Error norm estimates for the block conjugate gradient algorithm

TL;DR

This paper extends error norm estimation techniques from the classical conjugate gradient method to the block conjugate gradient algorithm, providing bounds and practical insights for symmetric positive definite systems.

Contribution

It generalizes key error estimation formulas to the block CG algorithm and derives related quadrature rules, enhancing error analysis for block iterative methods.

Findings

Derived bounds for the $A$-norm of the error in block CG

Connected error estimates to block Lanczos algorithm quantities

Numerical experiments validate the bounds' effectiveness

Abstract

In the book [Meurant and Tichy, SIAM, 2024] we discussed the estimation of error norms in the conjugate gradient (CG) algorithm for solving linear systems $Ax=b$ with a symmetric positive definite matrix $A$, where $b$ and $x$ are vectors.
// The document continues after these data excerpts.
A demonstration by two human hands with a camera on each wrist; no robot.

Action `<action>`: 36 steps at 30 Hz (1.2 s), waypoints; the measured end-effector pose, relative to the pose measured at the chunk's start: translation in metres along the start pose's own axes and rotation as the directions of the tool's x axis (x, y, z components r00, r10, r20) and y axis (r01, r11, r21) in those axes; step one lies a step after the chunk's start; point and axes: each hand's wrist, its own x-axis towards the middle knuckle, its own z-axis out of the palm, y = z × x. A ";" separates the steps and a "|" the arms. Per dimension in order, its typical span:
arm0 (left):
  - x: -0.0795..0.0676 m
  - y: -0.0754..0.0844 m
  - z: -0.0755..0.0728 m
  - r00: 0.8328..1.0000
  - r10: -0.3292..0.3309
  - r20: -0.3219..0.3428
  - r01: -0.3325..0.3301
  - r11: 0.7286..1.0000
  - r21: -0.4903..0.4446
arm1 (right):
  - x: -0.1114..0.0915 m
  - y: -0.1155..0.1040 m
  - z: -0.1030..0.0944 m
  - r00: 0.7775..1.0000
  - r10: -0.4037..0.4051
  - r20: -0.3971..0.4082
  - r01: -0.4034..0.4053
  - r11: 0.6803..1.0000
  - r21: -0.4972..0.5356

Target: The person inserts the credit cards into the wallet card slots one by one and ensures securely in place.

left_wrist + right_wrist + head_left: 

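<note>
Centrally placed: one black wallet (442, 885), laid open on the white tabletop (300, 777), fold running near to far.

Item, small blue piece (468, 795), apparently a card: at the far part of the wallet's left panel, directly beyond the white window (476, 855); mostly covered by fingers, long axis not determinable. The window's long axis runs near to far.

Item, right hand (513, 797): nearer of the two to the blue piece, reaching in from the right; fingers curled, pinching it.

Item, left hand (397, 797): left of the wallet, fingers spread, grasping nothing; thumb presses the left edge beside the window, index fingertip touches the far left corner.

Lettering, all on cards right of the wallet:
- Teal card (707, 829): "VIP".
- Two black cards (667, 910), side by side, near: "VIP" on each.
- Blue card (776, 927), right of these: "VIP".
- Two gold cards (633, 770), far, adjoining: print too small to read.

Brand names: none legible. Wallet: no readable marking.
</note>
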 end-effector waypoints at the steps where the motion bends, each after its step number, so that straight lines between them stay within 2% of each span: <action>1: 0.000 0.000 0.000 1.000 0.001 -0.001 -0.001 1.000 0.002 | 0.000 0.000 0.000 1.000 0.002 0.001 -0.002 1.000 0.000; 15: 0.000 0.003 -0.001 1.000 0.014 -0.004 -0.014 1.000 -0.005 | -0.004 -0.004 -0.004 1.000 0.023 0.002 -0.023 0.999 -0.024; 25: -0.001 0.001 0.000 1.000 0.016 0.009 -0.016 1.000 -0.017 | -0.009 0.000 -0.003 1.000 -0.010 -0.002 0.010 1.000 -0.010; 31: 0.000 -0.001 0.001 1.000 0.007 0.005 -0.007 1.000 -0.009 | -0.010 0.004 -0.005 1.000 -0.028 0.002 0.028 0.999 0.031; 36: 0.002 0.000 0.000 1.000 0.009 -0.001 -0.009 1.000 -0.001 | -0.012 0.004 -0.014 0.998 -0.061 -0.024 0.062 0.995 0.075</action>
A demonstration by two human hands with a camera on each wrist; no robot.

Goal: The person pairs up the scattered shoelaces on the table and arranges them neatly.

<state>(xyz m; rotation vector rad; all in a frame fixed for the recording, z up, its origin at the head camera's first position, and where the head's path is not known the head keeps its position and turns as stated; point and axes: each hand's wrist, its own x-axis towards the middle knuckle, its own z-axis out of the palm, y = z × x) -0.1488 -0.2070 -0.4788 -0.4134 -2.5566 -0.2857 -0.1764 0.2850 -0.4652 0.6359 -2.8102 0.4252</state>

In this paper, we generalize the most important formulas for estimating the $A$-norm of the error to the block case. First, we discuss in detail the derivation of various variants of the block CG (BCG) algorithm from the block Lanczos algorithm. We then consider BCG and derive the related block Gauss and block Gauss-Radau quadrature rules. We show how to obtain lower and upper bounds on the $A$-norm of the error of each system, both in terms of the quantities computed in BCG and in terms of the underlying block Lanczos algorithm. Numerical experiments demonstrate the behavior of the bounds in practical computations.